• Exercise prompt
Every line of the data below should be repeated exactly, and no picture should be copied.

• Provided material
○ ○ ○
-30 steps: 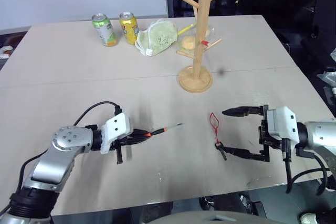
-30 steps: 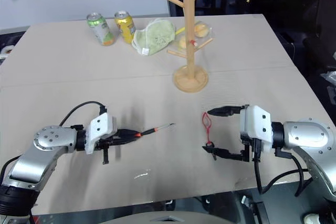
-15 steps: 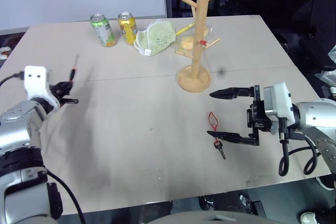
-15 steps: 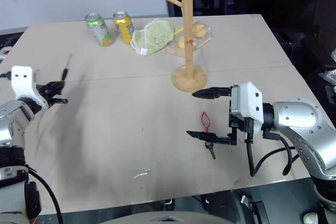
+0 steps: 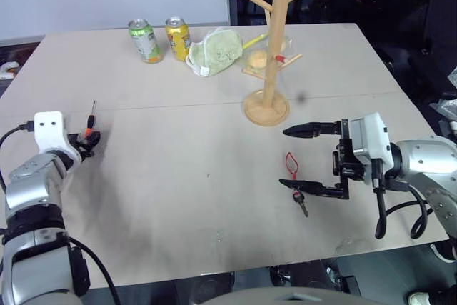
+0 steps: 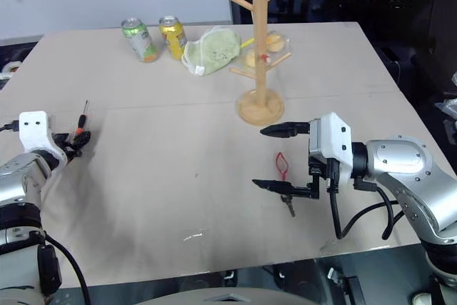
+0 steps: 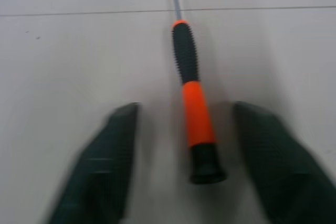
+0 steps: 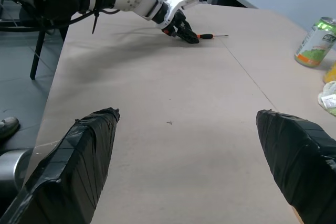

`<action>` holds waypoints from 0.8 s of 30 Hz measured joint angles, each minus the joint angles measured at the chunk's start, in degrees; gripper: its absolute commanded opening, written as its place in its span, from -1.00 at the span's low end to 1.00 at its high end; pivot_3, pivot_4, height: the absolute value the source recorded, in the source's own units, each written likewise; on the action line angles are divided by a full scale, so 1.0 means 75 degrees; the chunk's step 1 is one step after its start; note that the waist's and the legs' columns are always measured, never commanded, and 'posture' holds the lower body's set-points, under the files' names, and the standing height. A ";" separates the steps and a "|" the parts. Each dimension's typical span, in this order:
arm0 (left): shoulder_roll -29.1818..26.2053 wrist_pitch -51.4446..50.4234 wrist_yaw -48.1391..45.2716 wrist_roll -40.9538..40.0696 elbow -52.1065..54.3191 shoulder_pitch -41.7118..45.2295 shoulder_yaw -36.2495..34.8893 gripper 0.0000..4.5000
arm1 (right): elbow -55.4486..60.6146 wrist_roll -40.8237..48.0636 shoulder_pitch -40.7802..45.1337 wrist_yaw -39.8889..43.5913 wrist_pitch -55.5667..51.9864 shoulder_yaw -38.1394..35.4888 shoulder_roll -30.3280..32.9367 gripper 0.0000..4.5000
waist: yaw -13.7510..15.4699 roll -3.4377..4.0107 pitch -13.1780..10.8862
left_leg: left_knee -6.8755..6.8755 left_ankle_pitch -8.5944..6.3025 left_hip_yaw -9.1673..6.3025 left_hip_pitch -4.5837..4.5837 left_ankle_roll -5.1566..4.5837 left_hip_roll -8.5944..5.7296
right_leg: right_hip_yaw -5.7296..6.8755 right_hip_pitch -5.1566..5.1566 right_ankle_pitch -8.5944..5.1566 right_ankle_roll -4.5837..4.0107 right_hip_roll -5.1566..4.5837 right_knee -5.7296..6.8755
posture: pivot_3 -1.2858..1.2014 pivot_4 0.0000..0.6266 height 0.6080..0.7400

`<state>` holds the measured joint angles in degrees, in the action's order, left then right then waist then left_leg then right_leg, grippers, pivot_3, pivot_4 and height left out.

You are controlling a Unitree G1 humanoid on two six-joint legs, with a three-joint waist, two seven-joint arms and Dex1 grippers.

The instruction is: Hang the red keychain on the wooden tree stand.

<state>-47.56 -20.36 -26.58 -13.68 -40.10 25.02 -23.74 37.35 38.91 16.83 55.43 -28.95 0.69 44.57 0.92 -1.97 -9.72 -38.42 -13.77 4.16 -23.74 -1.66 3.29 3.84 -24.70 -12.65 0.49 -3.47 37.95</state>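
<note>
Head views: red keychain [image 5: 291,164], a thin teardrop loop with a dark link and small key, lies flat between the spread fingers of the right gripper [image 5: 308,161], near the wooden tree stand [image 5: 268,53]. Left wrist view: left gripper [image 7: 186,156] spread around a screwdriver [image 7: 192,100] on the table [image 7: 63,56].

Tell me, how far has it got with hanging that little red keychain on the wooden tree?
Done: the screwdriver lies on the table at the far left, between the open fingers of the left gripper. In hand: the right gripper is wide open around the red keychain, which lies flat, not gripped. Left: grasp it, lift it and hook it on a peg of the wooden tree stand.
</note>
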 measured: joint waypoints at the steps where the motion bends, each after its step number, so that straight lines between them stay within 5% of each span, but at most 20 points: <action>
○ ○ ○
• The answer
-30 steps: 
-30 steps: 
-15 steps: 
-15 steps: 
+0 steps: 
+0 steps: 
+0 steps: 
+0 steps: 

`<action>` holds waypoints from 0.8 s of 30 Hz measured joint angles, each minus the joint angles measured at the chunk's start, in degrees; gripper: its absolute commanded opening, written as its place in its span, from -1.00 at the span's low end to 1.00 at its high end; pivot_3, pivot_4, height: the absolute value the source recorded, in the source's own units, each written likewise; on the action line angles are divided by a full scale, so 1.0 means 75 degrees; the chunk's step 1 is one step after its start; note that the waist's and the legs' columns are always measured, never commanded, and 'posture' holds the lower body's set-points, under the files' names, and the standing height. A ";" separates the steps and a "|" the parts. Each dimension's typical span, in this order:
arm0 (left): shoulder_roll -29.1818..26.2053 wrist_pitch -51.4446..50.4234 wrist_yaw -48.1391..45.2716 wrist_roll -40.9538..40.0696 elbow -52.1065..54.3191 shoulder_pitch -41.7118..45.2295 shoulder_yaw -36.2495..34.8893 gripper 0.0000..4.5000
arm1 (right): elbow -55.4486..60.6146 wrist_roll -40.8237..48.0636 shoulder_pitch -40.7802..45.1337 wrist_yaw -39.8889..43.5913 wrist_pitch -55.5667..51.9864 shoulder_yaw -38.1394..35.4888 shoulder_roll -30.3280..32.9367 gripper 0.0000..4.5000
waist: yaw -13.7510..15.4699 roll -3.4377..4.0107 pitch -13.1780..10.8862
left_leg: left_knee -6.8755..6.8755 left_ankle_pitch -8.5944..6.3025 left_hip_yaw -9.1673..6.3025 left_hip_pitch -4.5837..4.5837 left_ankle_roll -5.1566..4.5837 left_hip_roll -8.5944..5.7296
right_leg: right_hip_yaw -5.7296..6.8755 right_hip_pitch -5.1566..5.1566 right_ankle_pitch -8.5944..5.1566 right_ankle_roll -4.5837..4.0107 right_hip_roll -5.1566..4.5837 right_knee -5.7296..6.8755
posture: pivot_3 -1.2858..1.2014 pivot_4 0.0000..0.6266 height 0.6080..0.7400

`<state>` holds the measured joint angles in degrees, in the action's order, left then right then waist then left_leg then right_leg, grippers, pivot_3, pivot_4 and height left out.

You are controlling a Unitree G1 humanoid on two six-joint legs, with a three-joint waist, two seven-joint arms and Dex1 grippers.

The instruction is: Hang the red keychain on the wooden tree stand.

<state>-47.56 -20.36 -26.58 -13.68 -40.10 25.02 -23.74 37.35 38.91 16.83 55.43 -28.95 0.69 44.57 0.92 -1.97 -9.72 -38.42 -13.77 4.16 -23.74 -1.66 3.29 3.84 -24.70 -12.65 0.49 -3.47 37.95</state>
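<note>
Head views: red keychain [image 5: 291,164], a thin teardrop loop with a dark link and small key, lies flat between the spread fingers of the right gripper [image 5: 308,161], near the wooden tree stand [image 5: 268,53]. Left wrist view: left gripper [image 7: 186,156] spread around a screwdriver [image 7: 192,100] on the table [image 7: 63,56].

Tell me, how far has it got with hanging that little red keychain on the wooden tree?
Done: the screwdriver lies on the table at the far left, between the open fingers of the left gripper. In hand: the right gripper is wide open around the red keychain, which lies flat, not gripped. Left: grasp it, lift it and hook it on a peg of the wooden tree stand.
</note>
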 measured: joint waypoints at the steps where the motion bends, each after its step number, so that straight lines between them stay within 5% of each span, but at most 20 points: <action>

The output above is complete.